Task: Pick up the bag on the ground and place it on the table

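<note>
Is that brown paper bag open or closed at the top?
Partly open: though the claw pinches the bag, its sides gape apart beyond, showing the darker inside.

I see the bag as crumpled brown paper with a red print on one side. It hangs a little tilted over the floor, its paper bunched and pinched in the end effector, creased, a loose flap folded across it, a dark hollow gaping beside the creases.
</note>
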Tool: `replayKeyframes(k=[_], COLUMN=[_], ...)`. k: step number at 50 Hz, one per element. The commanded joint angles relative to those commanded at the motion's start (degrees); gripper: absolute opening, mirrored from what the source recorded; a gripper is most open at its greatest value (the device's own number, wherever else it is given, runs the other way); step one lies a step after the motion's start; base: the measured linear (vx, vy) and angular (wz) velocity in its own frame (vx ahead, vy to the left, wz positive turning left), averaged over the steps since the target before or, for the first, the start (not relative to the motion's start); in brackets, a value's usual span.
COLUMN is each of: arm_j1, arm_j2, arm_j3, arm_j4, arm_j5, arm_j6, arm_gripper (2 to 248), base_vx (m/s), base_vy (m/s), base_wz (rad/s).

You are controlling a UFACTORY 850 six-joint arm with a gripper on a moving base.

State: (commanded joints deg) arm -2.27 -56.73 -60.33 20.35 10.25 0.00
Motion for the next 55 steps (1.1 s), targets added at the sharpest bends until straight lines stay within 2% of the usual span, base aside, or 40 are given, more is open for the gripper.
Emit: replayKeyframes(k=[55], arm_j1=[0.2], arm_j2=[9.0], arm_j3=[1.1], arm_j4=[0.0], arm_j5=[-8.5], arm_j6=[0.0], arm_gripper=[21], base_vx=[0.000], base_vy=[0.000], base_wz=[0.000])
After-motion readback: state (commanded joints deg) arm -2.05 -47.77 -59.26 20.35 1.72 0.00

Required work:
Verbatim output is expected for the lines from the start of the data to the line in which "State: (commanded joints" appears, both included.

Written response:
Task: Pick up the bag on the ground and place it on the table

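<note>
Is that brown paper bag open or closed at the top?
Partly open: though the claw pinches the bag, its sides gape apart beyond, showing the darker inside.

I see the bag as crumpled brown paper with a red print on one side. It hangs a little tilted over the floor, its paper bunched and pinched in the end effector, creased, a loose flap folded across it, a dark hollow gaping beside the creases.
</note>
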Tool: `replayKeyframes(k=[_], COLUMN=[_], ...)`. k: step number at 50 Hz, one per element. The commanded joint angles relative to those commanded at the motion's start (degrees); gripper: absolute opening, mirrored from what the source recorded; a gripper is most open at its greatest value (the device's own number, wherever else it is given, runs the other way); step one lies a step after the motion's start; base: the measured linear (vx, vy) and angular (wz) velocity in its own frame (vx ahead, vy to the left, wz positive turning left), averaged over the steps since the target before or, for the first, the start (not relative to the motion's start); in brackets, a value's usual span.
COLUMN is each of: arm_j1, arm_j2, arm_j3, arm_j4, arm_j5, arm_j6, arm_gripper (2 to 248), base_vx (m/s), base_vy (m/s), base_wz (rad/s).

You are controlling a UFACTORY 850 six-joint arm with a gripper on a moving base.

State: (commanded joints deg) arm -2.27 -56.73 -60.33 20.35 10.25 0.00

The exercise requires nothing further.